Moved back down to L.A. and got a job with an aerospace company with security clearances and all that sort of nonsense.  Then one night, got pulled over by the L.A.P.D. or the L.A. Sheriff’s and my car got searched, and I got searched and my girlfriend got searched.  Everything got searched.  And I said, there’s something wrong here.  I want to know more.  So someone I knew threw a law school catalog at me.  I applied to exactly one law school, took the LSAT, got accepted.  I was this long haired, furry techie person.  I did reasonably well in school, graduated like third or fourth in my class – this is Loyola Law School.  And never practiced.  I went back into technology and looked for a worked for a long time on Unix types of things.  Started my own start-up companies.  First one was extremely successful.  Unfortunately, I gave it away in a divorce settlement.  Second one a total disaster, so I now know the feeling of a business is going south in a hurry.  The third one I started, it got acquired by Cisco, so I now know the feeling of one that’s very successful. …

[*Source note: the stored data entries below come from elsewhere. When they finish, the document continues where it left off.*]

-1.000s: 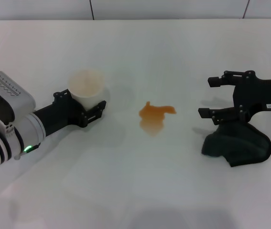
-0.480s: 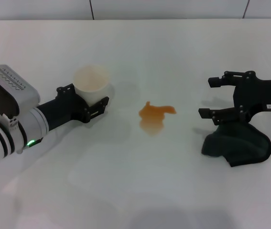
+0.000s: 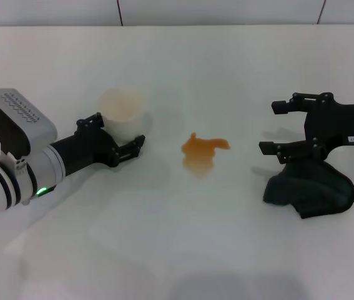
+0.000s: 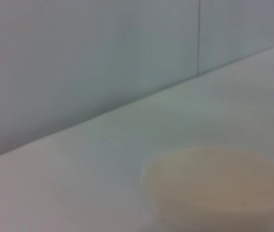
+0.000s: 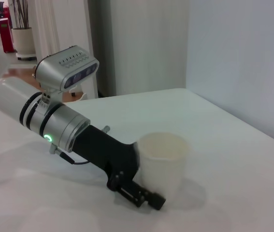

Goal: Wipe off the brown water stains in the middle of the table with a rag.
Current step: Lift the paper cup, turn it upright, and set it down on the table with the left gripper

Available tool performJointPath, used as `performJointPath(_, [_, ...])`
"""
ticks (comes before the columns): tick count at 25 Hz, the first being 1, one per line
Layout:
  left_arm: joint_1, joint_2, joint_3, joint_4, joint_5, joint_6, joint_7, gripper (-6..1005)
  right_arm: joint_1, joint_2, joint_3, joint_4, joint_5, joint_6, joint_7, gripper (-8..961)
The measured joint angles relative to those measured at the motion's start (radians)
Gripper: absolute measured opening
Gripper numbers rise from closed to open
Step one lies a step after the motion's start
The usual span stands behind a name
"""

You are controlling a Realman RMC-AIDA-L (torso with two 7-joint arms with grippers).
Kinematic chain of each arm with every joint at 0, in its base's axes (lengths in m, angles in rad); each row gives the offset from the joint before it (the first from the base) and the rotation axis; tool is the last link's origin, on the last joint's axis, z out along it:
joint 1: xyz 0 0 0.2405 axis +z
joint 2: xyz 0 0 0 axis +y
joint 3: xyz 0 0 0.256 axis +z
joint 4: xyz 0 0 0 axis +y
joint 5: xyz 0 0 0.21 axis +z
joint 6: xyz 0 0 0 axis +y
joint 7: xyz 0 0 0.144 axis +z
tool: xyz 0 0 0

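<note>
The brown water stains (image 3: pixel 203 152) lie as one orange-brown blotch in the middle of the white table (image 3: pixel 177 250). The dark rag (image 3: pixel 311 190) lies in a lump on the table at the right, under the right arm. My right gripper (image 3: pixel 276 127) is open and empty just above the rag's far edge, pointing at the stain. My left gripper (image 3: pixel 117 130) is at the left, its fingers on either side of a white paper cup (image 3: pixel 122 109). The cup stands upright left of the stain. The cup also shows in the right wrist view (image 5: pixel 163 157) and the left wrist view (image 4: pixel 219 186).
A tiled wall (image 3: pixel 177 11) runs along the table's far edge. The left arm's grey and white wrist housing (image 3: pixel 14 125) sits low over the table's left side. Bare tabletop lies between the stain and the front edge.
My left arm has carried the paper cup a little to the right, toward the stain, and the arm now sits lower. The right arm, the rag and the stain have not moved.
</note>
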Motion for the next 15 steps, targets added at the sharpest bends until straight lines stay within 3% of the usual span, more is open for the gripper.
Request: performJointPath(15, [0.008,-0.001,0.000,-0.001,0.002,0.003,0.003,845,-0.006,0.000,0.001,0.000,0.002,0.000,0.000,870])
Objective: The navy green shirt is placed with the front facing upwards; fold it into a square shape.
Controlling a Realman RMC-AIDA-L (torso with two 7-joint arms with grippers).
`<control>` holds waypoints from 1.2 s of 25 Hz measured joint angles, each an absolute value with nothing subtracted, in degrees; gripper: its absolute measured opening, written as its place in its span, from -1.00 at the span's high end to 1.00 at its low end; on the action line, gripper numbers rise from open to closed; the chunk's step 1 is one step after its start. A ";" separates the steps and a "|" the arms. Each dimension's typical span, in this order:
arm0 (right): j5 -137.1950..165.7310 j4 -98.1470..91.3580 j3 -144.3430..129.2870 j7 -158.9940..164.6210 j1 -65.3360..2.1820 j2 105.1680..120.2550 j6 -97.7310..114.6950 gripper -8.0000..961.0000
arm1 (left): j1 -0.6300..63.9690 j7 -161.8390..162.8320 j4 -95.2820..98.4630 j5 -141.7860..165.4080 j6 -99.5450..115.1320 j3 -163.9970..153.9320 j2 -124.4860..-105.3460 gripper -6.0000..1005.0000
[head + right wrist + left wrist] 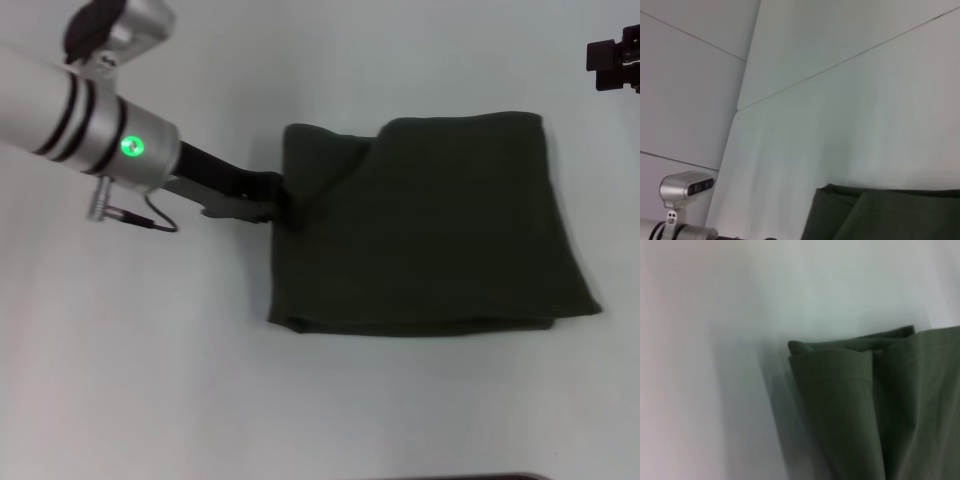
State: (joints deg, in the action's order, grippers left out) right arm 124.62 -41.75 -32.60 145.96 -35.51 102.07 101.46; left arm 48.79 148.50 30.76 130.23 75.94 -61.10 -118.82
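The dark olive-green cotton shirt lies on the pale grey-white table as a compact, nearly square bundle of several layers, plain fabric uppermost and no lettering showing. Judging by that shape, most of the folding is done. What remains looks like tidying: the shirt's far left corner carries a loose, diagonally creased flap, the near right corner splays outward, and the stacked edges along the near side do not line up cleanly.

The left gripper sits low at the shirt's left edge, toward that far corner, its black fingers meeting the fabric. Whether they pinch the cloth or merely rest against it I cannot tell; the left wrist view shows only the rolled, layered hem of the shirt and bare table beside it.

The right gripper is parked well beyond the shirt's far right corner, apart from the cloth, and its fingers cannot be made out. Its wrist view catches the shirt from afar.
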 joint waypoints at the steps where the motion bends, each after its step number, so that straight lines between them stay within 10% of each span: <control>1: 124.62 -41.75 -32.56 146.01 -35.50 102.05 101.34 0.06 | 48.18 148.60 31.46 130.22 76.47 -60.76 -118.57 0.80; 18: 124.65 -41.65 -32.16 146.16 -36.21 102.00 100.52 0.05 | 41.97 149.36 34.53 130.59 77.20 -54.22 -115.28 0.81; 23: 124.62 -41.66 -32.17 146.15 -36.22 102.01 100.33 0.06 | 41.30 149.98 35.37 130.00 76.33 -51.65 -113.42 0.55; 30: 124.62 -40.69 -32.17 146.14 -36.51 101.97 99.60 0.06 | 44.71 146.32 37.29 129.98 70.52 -50.01 -117.04 0.05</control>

I’ve always been interested in law and social issues.  Always reading, watching, but I’ve never really done much with it.  But for the last 30 years I’ve been building the internet and when IETF started drifting into policy issues, of course I got involved because this was naturally a magnet for me.  So I got involved in the IETF policy group, trying to figure out how the IETF should run itself.  Got involved in the so-called IAHC; I don’t remember the initials, something ad hoc committee to do the first things with domain name stuff, although I wasn’t on the committee at the time it was doing this stuff.  I’ve just been following this whole internet governance thing since several years.  You know, when ICANN got started, not started but when the discussions got going, there was this IFWP, hopped on this flight and went to Reston, had a great time, met a lot of great people, got a lot of great ideas.  And as the IFWP process went along, it turned out that I had bought tickets to come here [Boston] for the IFWP meeting and the meeting got cancelled.  There were a dozen of us who had tickets, so we said let’s go to Boston anyway.  And that’s how the Boston Working Group got formed.  Diane [Cabell] was our scribe.  And we wrote up our own counter-proposals, which are somewhat worth reading because it was a lot of good stuff.  We took the IANA proposal and we said … it’s the locomotive, it’s going, it’s not going to be derailed, so let’s see what adjustments we can make.  We proposed some good adjustments, they were virtually all ignored. …

When ICANN got formed and I saw the initial board I was actually very pleased. So I said let’s give it tried.  Then disappointment, disappointment, disappointment, disappointment, to the point where I’m now just downright angry that it continues to exist.  I think it’s done a great job of creating the 1954 government of Bulgaria.  It’s a true Soviet, responsive to itself and no one else.  That’s how I got where I am. 

You know I have an entirely different life.  I’m in the CTO's office at Cisco, and I’m working on where the internet is supposed to be from an infrastructure point of view.  I spent five years building systems to move broadcast quality and better video around the net.  So my perspective of the net is very different from most people.  I don’t see the net as web, the world wide web.  I see the net as where we move packets around for mult-media or all kinds of other new things and a lot higher data rates than we’re seeing.  So I see technology which some of it will never see the light of day, and which most of us will be seeing in five, ten years.  So my perspective on ICANN is quit regulating that, and let’s deal with the future and the present, but my present is most people’s future.  At least, I hope it’s in their future.